Say you write up a method and want to correct it, you have retype or
find through the history by pressing "Up" all the lines that "worked"
and re-entering them. You also can't just read them from a file either,
AFAIK (not smthg like an incomplete method code, for instance).

Conversely, it's not trivial to go through the lines that "worked" in
that awkward "Up"-key fashion, then select them and save them out to a
file.

Those are the questions Jonathan Allen pointed out, and I don't have
good answers for them.

Perhaps there's some different mode in irb where you can quickly
inspect the aggregated command history as in a regular editor and
choose to append selected lines out to a file? That'd be very helpful,
especially with the ability to load them back as if you had typed them
in yourself, which would allow for loading of incomplete blocks of
code.
 
R

Randy Kramer

Say you write up a method and want to correct it, you have retype or
find through the history by pressing "Up" all the lines that "worked"
and re-entering them. You also can't just read them from a file either,
AFAIK (not smthg like an incomplete method code, for instance).

Conversely, it's not trivial to go through the lines that "worked" in
that awkward "Up"-key fashion, then select them and save them out to a
file.

Those are the questions Jonathan Allen pointed out, and I don't have
good answers for them.

Perhaps there's some different mode in irb where you can quickly
inspect the aggregated command history as in a regular editor and
choose to append selected lines out to a file? That'd be very helpful,
especially with the ability to load them back as if you had typed them
in yourself, which would allow for loading of incomplete blocks of
code.

I am not a very experienced Ruby programmer, but what I find helps in that
regard is that I do my irb work in a kde konsole. It displays all the old
lines that I've entered (and results) with its "History" feature. I then
use Linux style copy (select then paste with middle mouse button) to grab the
lines I want, paste them into my editor, and edit out the stuff I don't want
(if I've copied more than I want).

Randy Kramer
 
J

James Edward Gray II

Yes, but sometimes you can't chop it up so fine-grained that you have
self-contained, one-lined commands (that's what I meant by
'scripting').

I think it's harder for some projects than others, but I'm not
willing to go all the way to "can't". ;)
Say you write up a method and want to correct it, you have retype or
find through the history by pressing "Up" all the lines that "worked"
and re-entering them. You also can't just read them from a file
either,
AFAIK (not smthg like an incomplete method code, for instance).

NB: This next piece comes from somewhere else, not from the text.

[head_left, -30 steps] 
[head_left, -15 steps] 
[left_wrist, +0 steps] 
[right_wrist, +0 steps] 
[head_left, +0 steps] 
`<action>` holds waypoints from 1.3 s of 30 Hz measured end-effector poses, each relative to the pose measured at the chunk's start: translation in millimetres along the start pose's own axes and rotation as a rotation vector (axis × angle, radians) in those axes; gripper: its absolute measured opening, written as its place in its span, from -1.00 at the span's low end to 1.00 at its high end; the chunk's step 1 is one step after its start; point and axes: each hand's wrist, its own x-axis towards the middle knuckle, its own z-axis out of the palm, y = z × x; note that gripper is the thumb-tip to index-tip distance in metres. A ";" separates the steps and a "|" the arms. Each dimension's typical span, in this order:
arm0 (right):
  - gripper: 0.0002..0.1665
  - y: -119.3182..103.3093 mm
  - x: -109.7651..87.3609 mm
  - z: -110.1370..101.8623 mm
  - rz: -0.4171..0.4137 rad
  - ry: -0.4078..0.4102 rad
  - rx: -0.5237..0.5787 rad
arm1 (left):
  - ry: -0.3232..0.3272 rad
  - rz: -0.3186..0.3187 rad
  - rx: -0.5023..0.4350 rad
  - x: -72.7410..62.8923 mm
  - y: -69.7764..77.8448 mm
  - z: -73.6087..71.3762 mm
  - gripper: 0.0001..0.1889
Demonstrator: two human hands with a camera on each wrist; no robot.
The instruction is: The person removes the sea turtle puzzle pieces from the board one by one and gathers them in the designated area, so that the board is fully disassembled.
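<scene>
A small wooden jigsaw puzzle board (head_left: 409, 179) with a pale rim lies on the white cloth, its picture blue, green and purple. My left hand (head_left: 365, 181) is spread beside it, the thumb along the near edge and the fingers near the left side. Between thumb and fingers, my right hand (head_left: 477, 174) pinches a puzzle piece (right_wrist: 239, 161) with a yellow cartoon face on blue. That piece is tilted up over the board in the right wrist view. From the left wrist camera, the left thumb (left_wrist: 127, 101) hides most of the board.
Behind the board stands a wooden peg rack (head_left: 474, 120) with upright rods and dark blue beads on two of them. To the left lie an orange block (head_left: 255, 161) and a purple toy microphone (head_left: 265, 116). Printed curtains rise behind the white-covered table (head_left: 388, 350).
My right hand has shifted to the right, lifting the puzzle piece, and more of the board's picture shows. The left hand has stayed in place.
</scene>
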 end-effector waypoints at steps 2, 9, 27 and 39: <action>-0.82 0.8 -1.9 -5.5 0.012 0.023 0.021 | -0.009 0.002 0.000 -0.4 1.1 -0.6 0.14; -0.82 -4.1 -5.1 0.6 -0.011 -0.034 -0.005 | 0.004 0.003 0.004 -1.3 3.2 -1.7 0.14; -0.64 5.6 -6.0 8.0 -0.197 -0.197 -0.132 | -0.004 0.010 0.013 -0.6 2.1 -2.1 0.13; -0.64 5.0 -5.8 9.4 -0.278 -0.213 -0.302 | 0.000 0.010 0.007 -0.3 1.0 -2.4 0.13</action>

Conversely, it's not trivial to go through the lines that "worked" in
that awkward "Up"-key fashion, then select them and save them out to a
file.

Here are some ideas:
This line is OK.
So is this one.
NoMethodError: undefined method `no_such_method' for #<Object:0x102f9ac>
from (irb):4:in `test'
from (irb):6[0758] def test
[0759] puts "This line is OK."
[0760] puts "So is this one."
[0761] Object.new.no_such_method # Oops!
[0762] end
[0763] test
[0764] h 6
=> nil=> ["def test", " puts "This line is OK."", " puts "So is this
one."", "puts 'Now this is better.'", "end"]"end").join("\n"))
=> nilThis line is OK.
So is this one.
Now this is better.
=> nil

You can also write to a file:
file.'\nend\n" }
This line is OK.
So is this one.
Fixed in the file.
=> nil

The methods I am using here come from:

http://blog.bleything.net/pages/irb_history

Hope that helps.

James Edward Gray II
 
M

M. Edward (Ed) Borasky

James said:
A big project is just a ton of little projects, once you chop it up.
Test driven development is all about that, I think.

James Edward Gray II
Uh ... not really, for a number of reasons. To use the old saw about
nine women not being able to produce a baby in one month, a baby is not
a collection of small separately-developed pieces. A large software
project is a complex adaptive system, interacting with numerous
machines, users, creators and maintainers in many different ways. One
distinguishing characteristic of complex adaptive systems is that they
exhibit behavior that *can't* be explained or predicted by examining
their components. Just like the baby, there are pieces you can remove
that degrade their functioning, pieces like hair and toenails that
return if removed (log files, for example :) ) and pieces you can't
remove without destroying their functioning.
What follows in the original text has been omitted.